* Your instructions *
Lines outside the range are not wanted. Give again exactly the lines between the line holding "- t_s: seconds" and the line holding "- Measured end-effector", inclusive, from the listing below.

== Segment start ==

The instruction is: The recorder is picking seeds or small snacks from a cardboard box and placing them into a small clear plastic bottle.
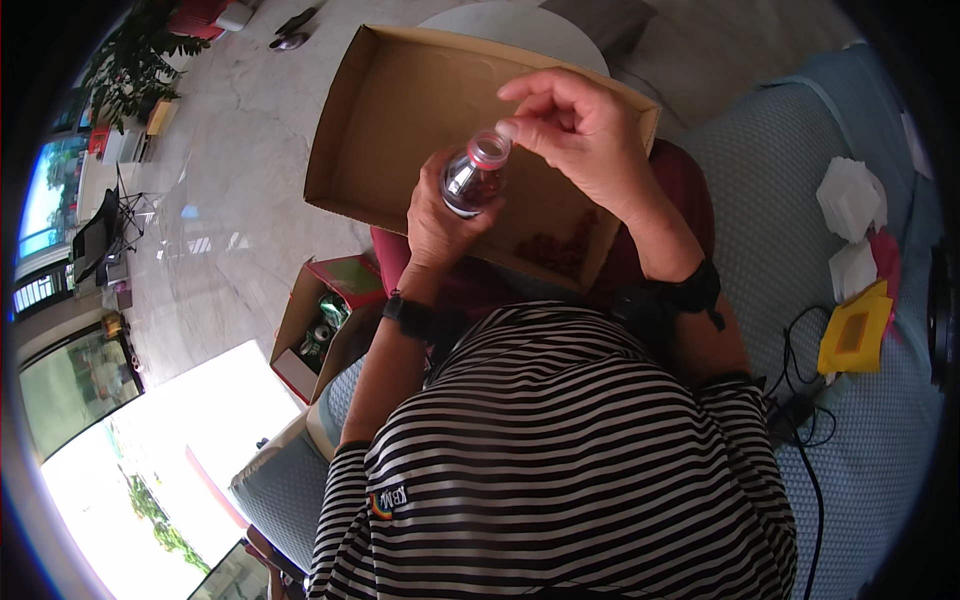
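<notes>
My left hand [439, 217] is wrapped around a clear plastic bottle [471, 180]. The bottle stands nearly upright, uncapped, with a red ring around its neck and dark red contents showing through the wall. Just right of its mouth is my right hand [574, 124], thumb tip at the rim and index finger held apart from the thumb; I see nothing between them. Beneath both hands a shallow cardboard box [397, 97] rests tilted across my lap. A heap of small dark red pieces [555, 247] lies in its near right corner, too shaded to name exactly.
A carton of crushed cans [322, 330] stands at my left. On the blue padded sofa [757, 165] to my right are white paper-like pieces [851, 199], a yellow packet [855, 330] and a black cable [814, 480]. Behind the box is a round pale tabletop [517, 30].
</notes>
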A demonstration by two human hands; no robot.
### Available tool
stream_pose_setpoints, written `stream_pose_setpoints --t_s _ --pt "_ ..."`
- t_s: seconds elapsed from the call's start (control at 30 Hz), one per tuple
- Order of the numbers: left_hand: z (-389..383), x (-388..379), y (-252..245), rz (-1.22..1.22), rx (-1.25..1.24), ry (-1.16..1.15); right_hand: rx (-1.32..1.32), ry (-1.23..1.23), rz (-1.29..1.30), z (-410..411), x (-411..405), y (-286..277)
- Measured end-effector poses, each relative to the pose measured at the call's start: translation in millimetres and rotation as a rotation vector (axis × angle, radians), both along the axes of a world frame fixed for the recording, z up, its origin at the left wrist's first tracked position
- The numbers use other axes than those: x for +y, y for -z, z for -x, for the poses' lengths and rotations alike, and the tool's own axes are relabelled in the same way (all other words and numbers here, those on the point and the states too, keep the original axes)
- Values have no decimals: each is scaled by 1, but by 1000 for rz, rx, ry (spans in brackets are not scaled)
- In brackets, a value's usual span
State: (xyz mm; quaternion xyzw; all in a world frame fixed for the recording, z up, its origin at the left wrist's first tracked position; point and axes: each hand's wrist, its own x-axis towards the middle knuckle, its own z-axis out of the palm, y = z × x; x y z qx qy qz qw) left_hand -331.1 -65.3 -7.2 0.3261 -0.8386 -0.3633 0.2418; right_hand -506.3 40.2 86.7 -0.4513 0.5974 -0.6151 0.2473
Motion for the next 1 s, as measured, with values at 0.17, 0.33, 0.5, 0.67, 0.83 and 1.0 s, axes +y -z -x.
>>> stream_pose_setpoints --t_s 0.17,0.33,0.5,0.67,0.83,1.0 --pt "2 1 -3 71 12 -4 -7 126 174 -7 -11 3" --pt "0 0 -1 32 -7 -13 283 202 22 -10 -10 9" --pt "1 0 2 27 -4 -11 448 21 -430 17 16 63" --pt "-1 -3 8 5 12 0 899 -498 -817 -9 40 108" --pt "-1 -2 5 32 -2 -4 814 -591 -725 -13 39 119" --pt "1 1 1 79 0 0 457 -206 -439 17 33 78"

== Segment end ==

* Task result *
- t_s: seconds elapsed from the call's start (control at 30 Hz), one per tuple
- Order of the numbers: left_hand: z (-389..383), x (-388..379), y (-252..245), rz (-1.22..1.22), rx (-1.25..1.24), ry (-1.16..1.15); right_hand: rx (-1.32..1.32), ry (-1.23..1.23), rz (-1.29..1.30), z (-410..411), x (-411..405), y (-286..277)
- Measured end-effector poses, each relative to the pose measured at the call's start: translation in millimetres and rotation as a rotation vector (axis × angle, radians), both along the axes of a world frame fixed for the recording, z up, its origin at the left wrist's first tracked position

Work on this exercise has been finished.